Fuel thieves could prompt foreign companies to rethink investing in the industry
Buying stolen gasoline in the central Mexican state of Puebla is easy. Pull off the main highway into a busy parking lot in San Salvador Huixcolotla, and the blamarketeers are waiting in pickup trucks loaded with jerrycans. They’ll siphon the fuel into your tank— while boasting that, unlike a lot of the country’s regular gas stations, they don’t cheat customers.

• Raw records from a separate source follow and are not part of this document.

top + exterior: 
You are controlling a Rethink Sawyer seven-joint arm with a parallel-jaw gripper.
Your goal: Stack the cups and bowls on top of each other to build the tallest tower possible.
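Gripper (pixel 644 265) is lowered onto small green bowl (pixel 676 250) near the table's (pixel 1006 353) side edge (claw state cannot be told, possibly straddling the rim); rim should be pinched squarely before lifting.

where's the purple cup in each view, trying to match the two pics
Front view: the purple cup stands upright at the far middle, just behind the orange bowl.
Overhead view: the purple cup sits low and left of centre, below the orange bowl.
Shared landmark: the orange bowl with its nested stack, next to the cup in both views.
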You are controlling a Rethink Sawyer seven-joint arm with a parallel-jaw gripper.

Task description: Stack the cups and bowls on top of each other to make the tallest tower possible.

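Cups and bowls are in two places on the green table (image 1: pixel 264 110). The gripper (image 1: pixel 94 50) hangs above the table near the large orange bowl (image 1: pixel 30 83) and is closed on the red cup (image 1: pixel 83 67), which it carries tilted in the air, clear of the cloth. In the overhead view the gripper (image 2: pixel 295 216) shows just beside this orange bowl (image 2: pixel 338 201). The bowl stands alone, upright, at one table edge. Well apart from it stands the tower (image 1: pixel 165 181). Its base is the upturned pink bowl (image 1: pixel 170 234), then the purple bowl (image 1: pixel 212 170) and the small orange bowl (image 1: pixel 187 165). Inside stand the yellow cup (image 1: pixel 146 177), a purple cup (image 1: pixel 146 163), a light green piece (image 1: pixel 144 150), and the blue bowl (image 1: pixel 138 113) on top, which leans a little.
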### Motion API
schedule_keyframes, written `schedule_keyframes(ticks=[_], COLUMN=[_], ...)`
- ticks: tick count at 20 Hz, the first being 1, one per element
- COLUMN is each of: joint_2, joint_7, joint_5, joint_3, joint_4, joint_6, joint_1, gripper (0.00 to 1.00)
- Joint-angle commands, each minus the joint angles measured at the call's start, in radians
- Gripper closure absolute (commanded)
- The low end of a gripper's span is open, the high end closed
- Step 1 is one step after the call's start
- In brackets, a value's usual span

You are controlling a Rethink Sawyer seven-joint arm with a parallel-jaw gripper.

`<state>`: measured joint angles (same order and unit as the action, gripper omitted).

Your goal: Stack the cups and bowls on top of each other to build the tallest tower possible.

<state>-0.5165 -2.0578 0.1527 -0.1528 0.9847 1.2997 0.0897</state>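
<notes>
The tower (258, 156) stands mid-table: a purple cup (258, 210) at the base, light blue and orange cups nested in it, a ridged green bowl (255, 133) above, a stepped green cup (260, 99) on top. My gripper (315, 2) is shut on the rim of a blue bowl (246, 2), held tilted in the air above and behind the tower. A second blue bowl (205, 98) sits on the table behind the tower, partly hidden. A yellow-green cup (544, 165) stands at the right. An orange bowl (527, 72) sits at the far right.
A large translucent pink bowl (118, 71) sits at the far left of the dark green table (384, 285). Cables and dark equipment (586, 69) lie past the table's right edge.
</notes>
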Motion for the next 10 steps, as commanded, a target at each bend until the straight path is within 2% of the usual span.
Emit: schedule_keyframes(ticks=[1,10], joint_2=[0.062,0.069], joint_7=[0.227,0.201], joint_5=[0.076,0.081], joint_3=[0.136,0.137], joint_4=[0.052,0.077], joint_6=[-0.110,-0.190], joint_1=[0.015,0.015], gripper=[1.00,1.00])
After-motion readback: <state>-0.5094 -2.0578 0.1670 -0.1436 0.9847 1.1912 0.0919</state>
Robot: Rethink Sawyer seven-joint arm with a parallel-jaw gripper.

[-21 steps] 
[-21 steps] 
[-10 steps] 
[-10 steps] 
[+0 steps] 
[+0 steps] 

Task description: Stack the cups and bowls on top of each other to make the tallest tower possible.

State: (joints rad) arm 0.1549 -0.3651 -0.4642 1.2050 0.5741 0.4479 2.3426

While this illegal curbside commerce has been going on for decades, it’s exploded in the past few years and now costs Pemex, Mexico’s state oil company, more than 20 billion pesos ($1.1 billion) a year. The huachicoleros, as the fuel thieves are known, dig up pipelines and hijack tanker trucks. These techniques have made Puebla, with its heavy vehicular traffic and extensive pipeline system, a target for organized crime groups looking to diversify their profit streams. The country’s drug cartels have muscled their way in, with predictable mayhem. Nine people died in a July 2 shootout between rival gangs of huachicoleros in Puebla. And at least 15 people have died in military operations to break up fuel theft rings over the past several months in an area of the state known as the Red Triangle.
The government has started cracking down because it needs to draw foreign capital into the energy sector, where oil output has been sagging because of a combination of under investment in exploration and production, aging wells, and deficient infrastructure. The country has a population about five times that of Texas, yet the U.S. state’s fuel pipeline grid is 35 times larger.